Instilling A Sense Of Jewish Identity
That’s important for Greater Cincinnati’s Jewish community, Jaffee said.
The community consists of an estimated 27,000 people in 12,500 households, according to a 2008 study by the Berman Jewish Databank.
Having a healthy Rockwern helps corporations recruit and retain talented professionals, said Lara Danziger-Isakov, a pediatric infectious disease specialist at a Cincinnati area hospital.
“Families have even moved here because Jewish day schools in their areas have closed,” she said.
But Rockwern also helps instill in students a sense of identity that they can’t get by going to public schools during the week and Sunday school on the weekends, said Ariella Cohen, a Rockwern alumna who now has children at the school.
“It taught me how I wanted to pursue being a good Jew and a good person in my life,” she said.
Finell told the story of a girl who graduated from Rockwern a few years ago and then attended Sycamore High School. She met a classmate from India at Sycamore and got into a detailed discussion about
the similarities between the priestly systems in Buddhism and Judaism.
“She was able to connect to somebody with a different culture because she knew who she was, and he knew who he was,” Finell said.
“When we’re grounded in who we are, it enables us to reach out to other people in a more meaningful way.”
Jaffee and his wife came to a similar realization when they toured Rockwern before their older daughter started school there.
“In the course of an afternoon, we walked into a class where the children were learning about Jewish prayers and the connection to Jewish values and making the world a better place,” said Jaffee, who attended public schools growing up.

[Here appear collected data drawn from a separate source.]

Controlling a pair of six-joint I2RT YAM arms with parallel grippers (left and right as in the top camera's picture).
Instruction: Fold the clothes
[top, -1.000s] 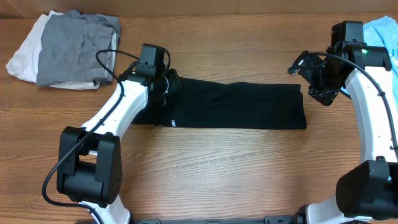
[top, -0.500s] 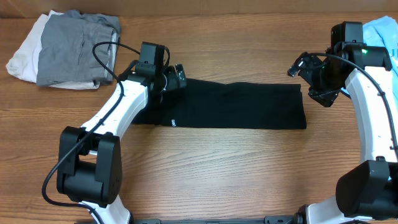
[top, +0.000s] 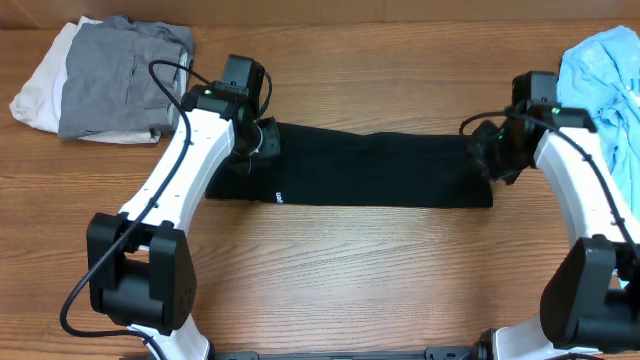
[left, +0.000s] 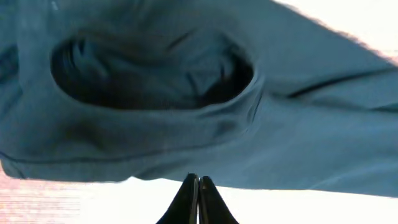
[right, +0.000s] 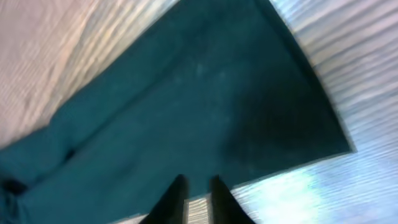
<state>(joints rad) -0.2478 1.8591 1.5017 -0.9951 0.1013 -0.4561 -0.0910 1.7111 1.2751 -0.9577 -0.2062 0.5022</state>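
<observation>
The black shirt (top: 370, 170) lies folded into a long band across the middle of the table (top: 350, 270), with its small white logo (top: 279, 197) showing near the lower left corner. At the band's left end the left gripper (top: 262, 140) is down on the cloth. From its wrist camera the two fingers (left: 189, 202) are pressed flat together, tips right at the fabric's edge, just below the neck opening (left: 149, 84). Whether any cloth is nipped between them, I can't tell.

Over on the right end sits the right gripper (top: 485, 155), at the band's upper right corner. Its wrist view shows the fingers (right: 177, 199) nearly together with just a slim gap, tips meeting the hem. Whether they have a hold there is unclear too.

In the upper left of the frame, a grey garment (top: 120, 75) rests folded on a white garment (top: 35, 95). In the upper right, a light blue garment (top: 605, 70) lies rumpled, partly behind the right arm.
</observation>
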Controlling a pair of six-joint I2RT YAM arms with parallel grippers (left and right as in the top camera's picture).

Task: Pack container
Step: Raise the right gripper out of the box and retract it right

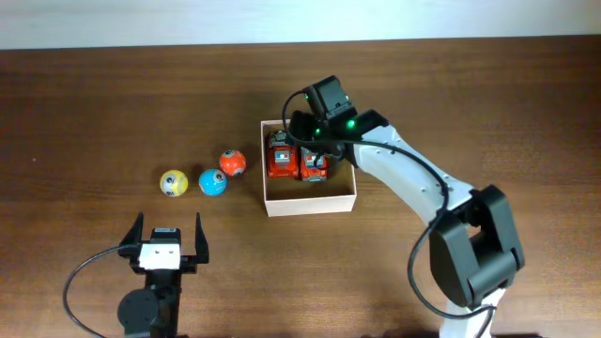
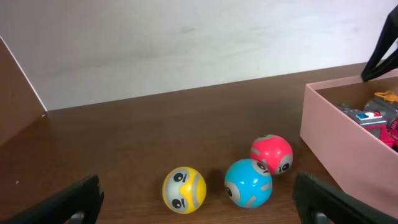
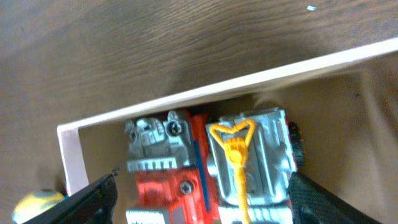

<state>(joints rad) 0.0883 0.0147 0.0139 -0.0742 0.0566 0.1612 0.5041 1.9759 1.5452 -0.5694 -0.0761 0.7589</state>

Jaffee and his wife went to the next classroom and saw first graders in a science lab learning scientific principles that he didn’t remember learning until fourth grade.
“Then we went outside and saw a second-grade girl who didn’t know where she was going, and a sixth-grade boy took her by her hand and got her to the right place,” he said. “We realized this is where we wanted our children to be.”
Rockwern keeps working to strengthen its financial foundation so it can continue offering that education to Jewish children in Greater Cincinnati.
The Jewish Foundation wants to see enrollment hit 250 in the coming years, Jaffee said.
The school also is working to establish a multi-million dollar endowment so it doesn’t have to rely so much on help from the foundation and the Jewish Federation, Finell said.
“The development objectives are not just cash each year for our liquidity to stay afloat,” said Levitt, who became Rockwern’s director of development in November. “We want this to be a sustainable model for many years to come.”